1.6

234 15 96
                                    

22 Nisan 2020

"Yavaş, dikkat et önünde tümsek var. Tamam, geldik. Açabilirsin gözlerini."

Aslı gözlerini açıp etrafına bakarken ben gülümsüyordum. Bana dönüp "Ne oluyor?" dediğinde ellerini tutup gözlerinin içine bakmaya başladım.

Ne mi oluyordu?

Şu an onu ilk gördüğüm ara sokakta, ilk gördüğüm gün elleri ellerimde, gülerek ne yapıyordum?

"Tanışma yıldönümümüzü özel bir şekilde kutlamak istedim. Ve ömür boyu güzel hatırlayacağımız şekilde. Aslı ben seni çok seviyorum. Hayatım boyunca senin yanında olmak ist-"

Konuşmamı karşımdaki sevgilimin kahkahası böldü. Ben ne olduğunu anlamamış şekilde ona bakarken o kahkahasının zar zor durdurup "Yeter, lütfen yeter. Ay karnım ağrıdı gülmekten." dedi.

Ellerini ellerimden çekince "Ne oluyor?" dedim. "Hayatım sen beni çok yanlış tanımışsın ama ya. Öyle evlilik falan bana göre şeyler değil. Tek bir insana bağlı kalamam ben." dediğinde tek kaşımı kaldırıp ona baktım.

Bu tepkime "Sen evlenme teklif edecektin değil mi yanlış anlamadım?" dediğinde cevap vermek için kafamı salladım.

"Ama üzülürüm bak, yapma böyle. Sen aşık mı oldun bana? Hayatını benimle geçireceğini mi düşündün? Bir kere sen burada ben Türkiye'deyken neler oldu 10 ayda, düşündün mü hiç. Gerçi bence de düşünme üzülürsün." deyip bir kahkaha daha attı.

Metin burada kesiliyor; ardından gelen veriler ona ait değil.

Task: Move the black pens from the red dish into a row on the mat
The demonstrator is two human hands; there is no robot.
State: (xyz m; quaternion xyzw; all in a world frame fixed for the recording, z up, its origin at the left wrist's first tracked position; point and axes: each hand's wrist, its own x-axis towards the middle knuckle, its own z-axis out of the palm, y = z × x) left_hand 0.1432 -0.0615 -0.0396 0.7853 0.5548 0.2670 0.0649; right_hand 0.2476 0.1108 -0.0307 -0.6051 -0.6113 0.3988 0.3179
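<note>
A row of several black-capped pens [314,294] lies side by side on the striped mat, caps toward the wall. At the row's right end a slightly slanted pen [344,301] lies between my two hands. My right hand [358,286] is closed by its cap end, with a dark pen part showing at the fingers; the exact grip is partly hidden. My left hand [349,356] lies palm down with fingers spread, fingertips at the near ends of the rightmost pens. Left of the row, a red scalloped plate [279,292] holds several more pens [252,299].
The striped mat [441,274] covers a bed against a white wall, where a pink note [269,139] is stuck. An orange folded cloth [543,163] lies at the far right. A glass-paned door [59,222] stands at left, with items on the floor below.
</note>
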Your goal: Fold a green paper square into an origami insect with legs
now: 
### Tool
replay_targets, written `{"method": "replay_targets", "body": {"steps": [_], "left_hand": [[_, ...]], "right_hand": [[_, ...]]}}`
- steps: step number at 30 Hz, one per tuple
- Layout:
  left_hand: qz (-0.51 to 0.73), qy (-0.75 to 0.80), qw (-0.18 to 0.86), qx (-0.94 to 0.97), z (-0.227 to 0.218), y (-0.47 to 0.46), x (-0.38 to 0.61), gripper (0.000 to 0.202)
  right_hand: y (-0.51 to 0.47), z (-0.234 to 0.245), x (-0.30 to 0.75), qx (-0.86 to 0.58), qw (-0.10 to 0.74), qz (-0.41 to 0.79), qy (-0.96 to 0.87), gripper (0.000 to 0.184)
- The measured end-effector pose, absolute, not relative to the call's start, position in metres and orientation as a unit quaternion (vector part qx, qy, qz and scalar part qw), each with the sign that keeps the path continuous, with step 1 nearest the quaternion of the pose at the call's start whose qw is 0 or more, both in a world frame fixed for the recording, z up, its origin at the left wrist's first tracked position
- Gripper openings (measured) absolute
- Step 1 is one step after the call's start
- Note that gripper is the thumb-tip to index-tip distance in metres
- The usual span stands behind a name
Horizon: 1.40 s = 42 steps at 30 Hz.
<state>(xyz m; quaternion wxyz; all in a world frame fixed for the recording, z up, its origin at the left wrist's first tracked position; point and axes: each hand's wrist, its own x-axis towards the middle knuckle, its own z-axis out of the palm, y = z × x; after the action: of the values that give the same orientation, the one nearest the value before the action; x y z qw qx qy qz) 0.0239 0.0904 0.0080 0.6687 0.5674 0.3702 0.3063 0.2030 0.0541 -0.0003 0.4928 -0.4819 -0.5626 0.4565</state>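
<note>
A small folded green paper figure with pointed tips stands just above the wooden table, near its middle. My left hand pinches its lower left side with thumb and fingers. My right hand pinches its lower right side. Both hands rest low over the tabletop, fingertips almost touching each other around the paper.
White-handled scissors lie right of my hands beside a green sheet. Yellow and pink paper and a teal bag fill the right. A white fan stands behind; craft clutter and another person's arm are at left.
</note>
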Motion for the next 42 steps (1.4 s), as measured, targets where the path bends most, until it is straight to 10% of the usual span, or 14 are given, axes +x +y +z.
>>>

"Aslı ben anlamıyorum. Ne demek oluyor bunlar?" "Sence?" dediğinde şokla ona baktım. Ciddi olamazdı, değil mi?

"Ne bu? Gecikmiş 1 nisan şakası mı? Ama bilmeni isterim ki hiç komik değil."

Dediğim şeyle bir kahkaha daha attı. "Hadi ama Cedi. Sakın bana sadık olduğunu falan söyleme." "Sana değil kendime sadıktım. Kendi gururuma, vicdanıma, adamlığıma."

"Ben değildim ve pişman değilim açıkçası. Dedim sana evlilik falan bana göre şeyler değil. Yani benle evlenme hayalleri kurduysan buna sadece gülebilirim."

"Asıl sen benim seninle evleneceğimi düşündüysen komik olur. Seni gerçekten sevdiğimi falan da mı sandın yoksa. Hadi ama, bu kadar salak olamazsın."

Söylediklerimle şaşırmışa benziyordu. Ayağımı gazdan çekmeden devam ettim konuşmaya. "Ya bir kendine bak, bir bana bak. Ben Cedi, Cedi Osman. Milli basketbolcu, Türkiye'nin gururu, ülkenin aydın yüzü, geleceği, ben çocukların idolüyüm, yolda yürüyemiyorum ben burada. The first Cedi'yim ben. Ya sen? Adını kaç kişi biliyor? Kim tanıyor seni? Kimsin sen?"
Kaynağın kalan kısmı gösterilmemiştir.